What the hell is wrong with these BIDders? They make an awful lot of money each for people whose best defense is that they have absolutely no idea about what is really going on. Did the BIDders miss the entire account of the Pinochet caper? Does Operation Condor sound at all familiar? You remember, that ugly rumor about Chile’s secret police working with other armies and navies to find and exterminate all those terrorists who actually turned out to be graduate students, labor organizers, peasants, and nuns. What if General Pinochet had had the good fortune to plug his operatives into Sistema Mugshot? With Customer Dial-in? What about that?

At the exit from the Technology Village, the pitchmen were taking their last shot at those lucky finance ministers whose loans had just been signed because, after all, these guys could now write big checks for real money. Which explains why it costs so much to sell the criminal justice and the public health systems. After you privatize and fire everyone, you have to replace them with Tecnologia Body Dump® and Sistema Pap Smear®, which cost a lot of public money.
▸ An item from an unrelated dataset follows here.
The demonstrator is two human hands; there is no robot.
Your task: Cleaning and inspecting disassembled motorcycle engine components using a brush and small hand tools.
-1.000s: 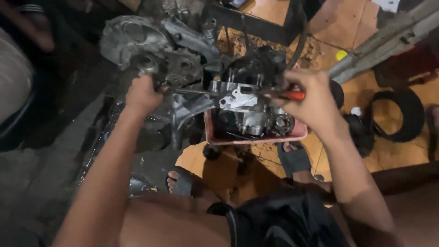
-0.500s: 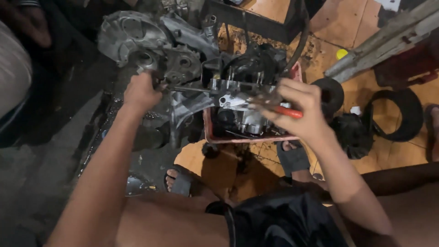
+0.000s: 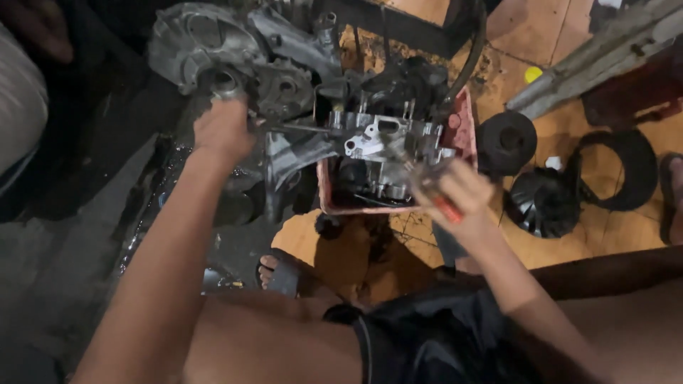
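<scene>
A greasy grey engine casing (image 3: 277, 78) lies on the floor in front of me, its cylinder end (image 3: 388, 146) resting in a shallow red tray (image 3: 464, 117). My left hand (image 3: 222, 131) is closed on the casing's left part, near a round bearing hole. My right hand (image 3: 455, 195) grips a tool with a clear and red handle (image 3: 434, 192), its tip blurred toward the cylinder end. A thin metal rod (image 3: 299, 128) runs between the casing and the cylinder end.
A black pulley (image 3: 505, 141), a finned black disc (image 3: 544, 203) and a rubber belt (image 3: 626, 171) lie on the orange tiles to the right. A metal bar (image 3: 597, 60) slants top right. My sandalled foot (image 3: 281, 274) is under the casing. Another person's leg (image 3: 21, 121) is at the far left.
My right hand has drawn back down and toward me with the red-handled tool, away from the cylinder end. My left hand stays on the casing.
</scene>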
So the ministers fly home in glory with cargo bays full of hardware and service agreements and debt. Cisco and Microsoft are going to bring all of Latin America crashing right smack into the twenty-first century. For many of us, this is going to hurt. It’s going to hurt because if you protest your local school being sold to General Electric,® you will be fixed right up with Digital Justice Solutions.® After that, you’ll need an ambulance and a paramedic, both of which will now be much more expensive. And when you get through paying for them, you’ll to have to pay back the BID loan – with interest – that made it all possible.

Gabriela Bocagrande has returned from Technology Village to her home in Imperial Village.